Na afloop van het vooronderzoek zijn nadere stukken ontvangen van appellant. Deze zijn aan de andere partijen toegezonden.
De Afdeling heeft de zaak ter zitting behandeld op 18 augustus 2003, waar appellant in persoon en bijgestaan door [gemachtigde], en verweerder, vertegenwoordigd door M.C.I. Smits, ambtenaar van de gemeente, zijn verschenen. Voorts is als partij gehoord [vergunninghouder], vertegenwoordigd door mr. G.C. Kooijman, advocaat te ’s-Hertogenbosch, en [deskundige].
2.1. Bij het bestreden besluit van 25 maart 2003 heeft verweerder het verzoek van appellant om het treffen van bestuurlijke handhavingsmaatregelen afgewezen. Aan de afwijzing van het verzoek om handhavend op te treden ligt ten grondslag de overweging van verweerder dat van onaanvaardbare geluidhinder geen sprake is.
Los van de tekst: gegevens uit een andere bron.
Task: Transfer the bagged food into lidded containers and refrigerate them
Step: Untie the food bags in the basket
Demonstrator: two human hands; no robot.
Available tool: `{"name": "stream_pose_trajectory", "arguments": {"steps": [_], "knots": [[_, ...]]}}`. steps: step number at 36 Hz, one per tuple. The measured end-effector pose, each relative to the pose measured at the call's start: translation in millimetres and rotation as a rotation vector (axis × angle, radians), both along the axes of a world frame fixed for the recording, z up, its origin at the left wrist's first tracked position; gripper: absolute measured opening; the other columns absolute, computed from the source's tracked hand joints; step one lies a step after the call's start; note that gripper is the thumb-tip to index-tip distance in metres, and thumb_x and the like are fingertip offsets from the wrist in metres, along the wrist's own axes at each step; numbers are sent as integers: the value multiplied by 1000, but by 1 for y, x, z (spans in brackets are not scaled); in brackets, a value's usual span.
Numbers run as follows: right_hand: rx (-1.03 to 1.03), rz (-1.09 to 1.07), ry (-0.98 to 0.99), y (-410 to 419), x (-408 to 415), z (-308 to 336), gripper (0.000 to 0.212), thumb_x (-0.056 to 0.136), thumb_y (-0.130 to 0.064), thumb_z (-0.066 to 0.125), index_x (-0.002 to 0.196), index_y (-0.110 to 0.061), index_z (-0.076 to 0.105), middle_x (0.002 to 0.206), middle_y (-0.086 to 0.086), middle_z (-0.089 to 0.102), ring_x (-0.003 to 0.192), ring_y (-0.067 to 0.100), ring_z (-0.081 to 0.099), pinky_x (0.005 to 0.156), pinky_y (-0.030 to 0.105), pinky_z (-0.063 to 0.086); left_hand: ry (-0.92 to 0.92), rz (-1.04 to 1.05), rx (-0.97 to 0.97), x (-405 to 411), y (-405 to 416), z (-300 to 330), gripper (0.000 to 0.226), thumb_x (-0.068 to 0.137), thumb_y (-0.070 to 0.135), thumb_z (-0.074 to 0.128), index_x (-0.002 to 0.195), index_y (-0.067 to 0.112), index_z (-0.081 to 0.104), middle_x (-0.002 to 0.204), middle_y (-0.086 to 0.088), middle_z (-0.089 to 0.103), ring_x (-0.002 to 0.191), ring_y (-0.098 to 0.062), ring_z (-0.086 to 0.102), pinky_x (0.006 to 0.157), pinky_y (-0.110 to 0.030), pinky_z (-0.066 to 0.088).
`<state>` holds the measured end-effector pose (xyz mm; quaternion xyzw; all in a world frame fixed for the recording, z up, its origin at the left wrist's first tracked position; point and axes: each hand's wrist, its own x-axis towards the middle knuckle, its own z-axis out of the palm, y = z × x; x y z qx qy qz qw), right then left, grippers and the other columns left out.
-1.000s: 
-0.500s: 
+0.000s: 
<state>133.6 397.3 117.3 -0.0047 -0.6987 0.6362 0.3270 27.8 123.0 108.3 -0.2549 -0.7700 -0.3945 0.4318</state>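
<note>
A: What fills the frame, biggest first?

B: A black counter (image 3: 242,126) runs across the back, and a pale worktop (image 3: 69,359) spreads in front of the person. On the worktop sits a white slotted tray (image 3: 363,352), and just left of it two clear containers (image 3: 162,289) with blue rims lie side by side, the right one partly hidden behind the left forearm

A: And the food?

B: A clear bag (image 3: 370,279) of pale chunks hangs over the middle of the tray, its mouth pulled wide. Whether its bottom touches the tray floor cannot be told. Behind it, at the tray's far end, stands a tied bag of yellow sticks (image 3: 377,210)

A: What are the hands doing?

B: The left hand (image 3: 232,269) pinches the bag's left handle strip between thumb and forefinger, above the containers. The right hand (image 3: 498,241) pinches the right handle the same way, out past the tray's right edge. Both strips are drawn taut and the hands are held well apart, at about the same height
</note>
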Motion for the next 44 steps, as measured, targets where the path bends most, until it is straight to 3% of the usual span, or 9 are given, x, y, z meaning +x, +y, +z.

Hij voert hiertoe aan dat de inrichting onder het Besluit inrichtingen voor motorvoertuigen milieubeheer (hierna: het Besluit) valt. Onder verwijzing naar een akoestisch rapport van “Van Mierlo Bouwfysisch Ingenieursbureau B.V.” van 18 oktober 2002 stelt verweerder dat het in werking zijn van de inrichting niet tot een overschrijding van de op grond van het Besluit geldende geluidgrenswaarden leidt.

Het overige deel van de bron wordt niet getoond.